Schau hier kommt sie Dier ihr leben
gantz zu geben.
Der himmel mag stürmen mag hitzen und blitzen
wan unter dem schirme der Liebe wier sitzen.
Wier können uns lieben
ohn' alles betrüben
dieweil uns die liebe so lieblich anblikt
ja weil es sich alles zur fröligkeit schikt.
Auf! kehre wieder Rosemund
und komm ach! kom zur stund.
Schau ich komm' und kehre wieder
zu dir nieder.
Die Liebe die liebliche Fürstin der sinnen
ergetzt uns und letzt uns von aussen und innen;
es sollen die hertzen
in schmertzen und schertzen
nuhn beide zusammen stets flammen mit lust
Die allen recht-liebenden bleibet bewust.
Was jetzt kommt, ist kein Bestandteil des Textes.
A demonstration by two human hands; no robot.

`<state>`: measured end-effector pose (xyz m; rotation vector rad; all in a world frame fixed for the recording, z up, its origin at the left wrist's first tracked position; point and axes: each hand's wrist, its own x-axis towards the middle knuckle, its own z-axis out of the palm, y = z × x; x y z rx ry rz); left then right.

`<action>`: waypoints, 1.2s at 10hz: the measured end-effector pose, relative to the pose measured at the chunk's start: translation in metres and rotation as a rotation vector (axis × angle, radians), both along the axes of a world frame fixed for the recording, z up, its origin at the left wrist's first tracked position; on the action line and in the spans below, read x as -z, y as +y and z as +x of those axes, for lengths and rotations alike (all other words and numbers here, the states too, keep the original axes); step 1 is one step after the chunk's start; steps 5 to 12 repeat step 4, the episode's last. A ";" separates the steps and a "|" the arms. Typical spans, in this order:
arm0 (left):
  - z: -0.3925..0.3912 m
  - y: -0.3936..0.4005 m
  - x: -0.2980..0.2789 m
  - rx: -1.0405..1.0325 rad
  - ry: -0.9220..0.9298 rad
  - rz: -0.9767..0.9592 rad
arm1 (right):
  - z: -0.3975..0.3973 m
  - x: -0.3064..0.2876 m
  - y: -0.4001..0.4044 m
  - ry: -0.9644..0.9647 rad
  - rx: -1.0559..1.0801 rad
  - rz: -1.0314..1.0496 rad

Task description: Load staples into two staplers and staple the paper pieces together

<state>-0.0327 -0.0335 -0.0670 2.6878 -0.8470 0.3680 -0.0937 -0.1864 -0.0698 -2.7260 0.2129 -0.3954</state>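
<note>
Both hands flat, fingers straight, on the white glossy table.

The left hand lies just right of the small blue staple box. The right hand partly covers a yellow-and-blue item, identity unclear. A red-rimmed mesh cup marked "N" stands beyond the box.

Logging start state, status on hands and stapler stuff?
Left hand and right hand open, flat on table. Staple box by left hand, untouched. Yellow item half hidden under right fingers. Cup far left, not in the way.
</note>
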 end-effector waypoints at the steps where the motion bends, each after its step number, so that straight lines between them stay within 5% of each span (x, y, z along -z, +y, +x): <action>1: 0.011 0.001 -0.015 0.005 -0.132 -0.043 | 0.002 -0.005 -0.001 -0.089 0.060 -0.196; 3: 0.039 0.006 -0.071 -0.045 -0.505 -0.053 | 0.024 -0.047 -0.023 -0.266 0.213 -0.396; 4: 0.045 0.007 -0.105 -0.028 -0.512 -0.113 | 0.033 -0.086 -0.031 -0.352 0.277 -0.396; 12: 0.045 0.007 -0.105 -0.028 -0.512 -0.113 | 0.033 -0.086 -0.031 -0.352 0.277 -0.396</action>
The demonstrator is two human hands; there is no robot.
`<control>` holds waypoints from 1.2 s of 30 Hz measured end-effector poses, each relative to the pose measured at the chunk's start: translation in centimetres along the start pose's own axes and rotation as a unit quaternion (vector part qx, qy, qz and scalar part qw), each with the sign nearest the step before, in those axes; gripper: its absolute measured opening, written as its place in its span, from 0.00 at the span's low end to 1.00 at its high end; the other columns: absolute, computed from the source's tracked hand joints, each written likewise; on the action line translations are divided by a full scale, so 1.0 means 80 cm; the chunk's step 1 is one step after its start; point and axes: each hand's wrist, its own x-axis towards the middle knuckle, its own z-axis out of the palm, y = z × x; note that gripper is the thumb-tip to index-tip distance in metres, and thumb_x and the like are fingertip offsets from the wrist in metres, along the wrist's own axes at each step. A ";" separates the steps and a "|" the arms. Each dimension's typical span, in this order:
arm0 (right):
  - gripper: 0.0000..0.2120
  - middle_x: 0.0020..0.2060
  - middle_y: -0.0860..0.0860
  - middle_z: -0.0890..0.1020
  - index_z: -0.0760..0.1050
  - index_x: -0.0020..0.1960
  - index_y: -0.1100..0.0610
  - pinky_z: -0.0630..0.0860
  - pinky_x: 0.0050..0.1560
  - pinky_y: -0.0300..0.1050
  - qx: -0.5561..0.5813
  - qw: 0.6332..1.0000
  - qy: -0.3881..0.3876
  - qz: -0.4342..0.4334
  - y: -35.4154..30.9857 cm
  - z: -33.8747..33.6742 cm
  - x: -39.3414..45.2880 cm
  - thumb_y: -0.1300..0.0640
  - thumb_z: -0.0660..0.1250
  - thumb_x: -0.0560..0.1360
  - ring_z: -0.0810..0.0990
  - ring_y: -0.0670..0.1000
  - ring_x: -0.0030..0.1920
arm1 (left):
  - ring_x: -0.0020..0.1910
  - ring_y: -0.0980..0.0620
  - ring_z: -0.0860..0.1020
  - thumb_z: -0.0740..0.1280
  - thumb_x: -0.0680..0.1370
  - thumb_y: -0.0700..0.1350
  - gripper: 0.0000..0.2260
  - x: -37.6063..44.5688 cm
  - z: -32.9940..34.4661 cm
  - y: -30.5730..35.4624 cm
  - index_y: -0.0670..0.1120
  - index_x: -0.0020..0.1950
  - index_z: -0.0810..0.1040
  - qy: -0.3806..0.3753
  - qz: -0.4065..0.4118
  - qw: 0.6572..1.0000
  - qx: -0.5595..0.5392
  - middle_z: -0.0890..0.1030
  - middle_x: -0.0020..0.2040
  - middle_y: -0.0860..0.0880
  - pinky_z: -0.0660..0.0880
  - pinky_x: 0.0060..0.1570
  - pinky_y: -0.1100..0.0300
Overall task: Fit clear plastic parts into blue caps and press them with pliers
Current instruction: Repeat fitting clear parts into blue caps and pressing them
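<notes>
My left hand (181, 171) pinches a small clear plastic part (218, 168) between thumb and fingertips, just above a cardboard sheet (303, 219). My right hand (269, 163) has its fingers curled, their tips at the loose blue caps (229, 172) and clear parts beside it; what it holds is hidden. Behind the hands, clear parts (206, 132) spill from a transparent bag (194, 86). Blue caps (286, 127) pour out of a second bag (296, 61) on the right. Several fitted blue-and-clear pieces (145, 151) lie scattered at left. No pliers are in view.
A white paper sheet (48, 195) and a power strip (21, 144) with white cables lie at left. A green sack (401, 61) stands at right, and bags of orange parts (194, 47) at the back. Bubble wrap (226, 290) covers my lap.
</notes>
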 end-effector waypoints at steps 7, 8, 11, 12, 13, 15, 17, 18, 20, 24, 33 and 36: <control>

Der Mahn sucht stets sein Sonnen-licht
weil ihm sein glantz gebricht:
und den kühlen Mahn die Sonne
ihre wonne.
Die Sonne giebt wonne giebt wärme den saaten
der Mande befeuchtet sie daß sie gerahten:
Sie wärmet die felder
Er kühlet die wälder:
so tuhn auch zwei Liebsten in liebe verstrükt
mit seeligen lieblichen stunden beglükt.